If you cannot, treatment of your choice is available if you want to avoid the frequent, pain in the butt, certain punishment [frequent, annoying and certain punishment actually can help change behavior-- unlike infrequent, uncertain, and lengthy sentences which don't].

This prevents the treatment from becoming an arm of the system which can be total crap because it has a constant stream of forced customers who are blamed for their failures, not the treatment providers. With treatment actually having to *attract* customers, outcomes will improve because the more kind and empathetic treatment is, the more effective according to the research.

Oh and with regard to releasing the people who have been in jail for decades on crack charges-- most of these are low level dealers who have long ago been replaced on the street by younger folks. Age drastically reduces recidivism risks-- and the only people they'd actually let go are people who did not have a record of violence in the first place, anyway.

Regarding crack addiction-- the thing most people don't realize is that while crack addiction is horrific, it is usually actually shorter-term than heroin or alcohol addiction. If you are using crack daily, that lifestyle can really only be sustained for most people for 3-4 years. Whereas you can be an alcoholic or junkie sustainably for decades-- because those drugs make you calm, not hyper.

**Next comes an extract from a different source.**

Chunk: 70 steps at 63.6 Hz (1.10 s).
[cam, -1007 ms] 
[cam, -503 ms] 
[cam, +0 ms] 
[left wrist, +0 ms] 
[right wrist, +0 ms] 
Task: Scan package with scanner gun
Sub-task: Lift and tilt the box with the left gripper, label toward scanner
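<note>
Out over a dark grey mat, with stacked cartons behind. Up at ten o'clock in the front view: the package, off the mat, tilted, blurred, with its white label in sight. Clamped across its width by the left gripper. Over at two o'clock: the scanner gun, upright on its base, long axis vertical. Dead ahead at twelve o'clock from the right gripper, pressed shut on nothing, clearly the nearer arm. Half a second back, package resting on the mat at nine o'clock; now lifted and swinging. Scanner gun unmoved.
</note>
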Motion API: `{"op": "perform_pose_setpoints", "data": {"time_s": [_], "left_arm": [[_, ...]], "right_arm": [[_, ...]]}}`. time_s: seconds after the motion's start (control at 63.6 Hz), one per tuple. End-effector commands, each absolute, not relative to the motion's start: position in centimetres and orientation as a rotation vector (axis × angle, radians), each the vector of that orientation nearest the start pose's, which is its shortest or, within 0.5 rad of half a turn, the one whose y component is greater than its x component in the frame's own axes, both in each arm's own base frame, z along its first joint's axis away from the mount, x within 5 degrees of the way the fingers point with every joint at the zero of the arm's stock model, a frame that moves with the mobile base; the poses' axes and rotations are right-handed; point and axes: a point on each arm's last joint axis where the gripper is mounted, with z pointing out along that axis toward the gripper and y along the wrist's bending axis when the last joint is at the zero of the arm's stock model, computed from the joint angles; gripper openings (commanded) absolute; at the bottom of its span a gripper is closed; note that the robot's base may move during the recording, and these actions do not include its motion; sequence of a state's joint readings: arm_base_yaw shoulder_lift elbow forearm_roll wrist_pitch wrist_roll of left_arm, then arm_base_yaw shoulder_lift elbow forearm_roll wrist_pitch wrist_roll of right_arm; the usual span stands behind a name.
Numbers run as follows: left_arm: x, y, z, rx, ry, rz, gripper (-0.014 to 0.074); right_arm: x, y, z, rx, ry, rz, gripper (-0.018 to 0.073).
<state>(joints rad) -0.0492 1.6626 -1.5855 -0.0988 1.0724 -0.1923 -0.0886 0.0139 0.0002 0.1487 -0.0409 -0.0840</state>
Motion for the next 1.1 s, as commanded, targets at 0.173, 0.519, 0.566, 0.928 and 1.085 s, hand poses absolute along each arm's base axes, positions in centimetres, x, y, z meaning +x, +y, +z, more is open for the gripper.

Of course, there are the folks who use multiple drugs with crack in the mix and they can keep it up longer... but if you take crack out of the mix, you might have a nicer more manageable addict, but you still have a polydrug addict.
posted by Maias at 11:19 AM on November 13, 2007


Collision and now the car is totaled but wait..yea look we can still fix the ashtray. Drug laws are used as social and racial controls. Treating addiction as a moral failing rather than a disease insures constant grist for the mill, a continuance of the of the "War on Drugs Industrial Complex triad" comprised of law enforcement, legal beagles, and prisons. The California Correctional Peace Officers Association today has 31,000 members and one of the wealthiest political action committees in the state. Prisoners mean jobs and promotions. The war on drugs is a $100,000,000,000.00 a year effort, one which lines many a pocket. Massachusetts recently voted on an measure were the money sized from drug activity would be allocated to research and treatment of addiction. Heavy lobbying by District Prosecutors & police against the measure insured the defeat of the referendum. The DA's rally cry was that sized money was used to fight against crime and the increasing influx of cash brought the ability to bring even greater safety for all and at no cost to the taxpayer. Funding treatment of addicts would reward and coddle people to whom suffering was a consciously chosen moral failing, at least that was the party line. Large portions of Amerika's governmental & corporate families depend on a drug culture for their very existance. From the start alcohol & drug probition have elements of a class war. McDonalds pays $7.00/hr while selling drugs on the corner can be $700.00/hr. A good job buys you health insurance and access to legal drugs, poverty offers MD 20/20 on a good day.The well healed go to the Malibu Beach rehab while the poor go to jail at Soledad.
posted by Rancid Badger at 11:29 AM on November 13, 2007


Maias writes "A cheaper way to get the same result, of course, is to give drug offenders the choice of abstinence from their problem drug (testing twice a week, random days) or incarceration. Every positive test results in a few days in jail-- if you can stay clean without treatment, great, problem solved, and money to system saved by cutting both unnecessary treatment costs and unnecessary prison."

That still treats addiction as a criminal problem. What if someone's "problem drug" is alcohol?
posted by krinklyfig at 11:36 AM on November 13, 2007


Okay, this is a good thing and all, but WTF democrats-- you get your shit together enough to do something which will be incredibly unpopular like releasing 2500 crackheads from prison but you can't end a fucking war that nobody wants?
posted by empath at 4:14 PM on November 13, 2007


wow - republicons finally are figuring out the $35,000+ a year spent on incarcerating these men and women perhaps isn't the best use of our borrowed funds from china ... heh.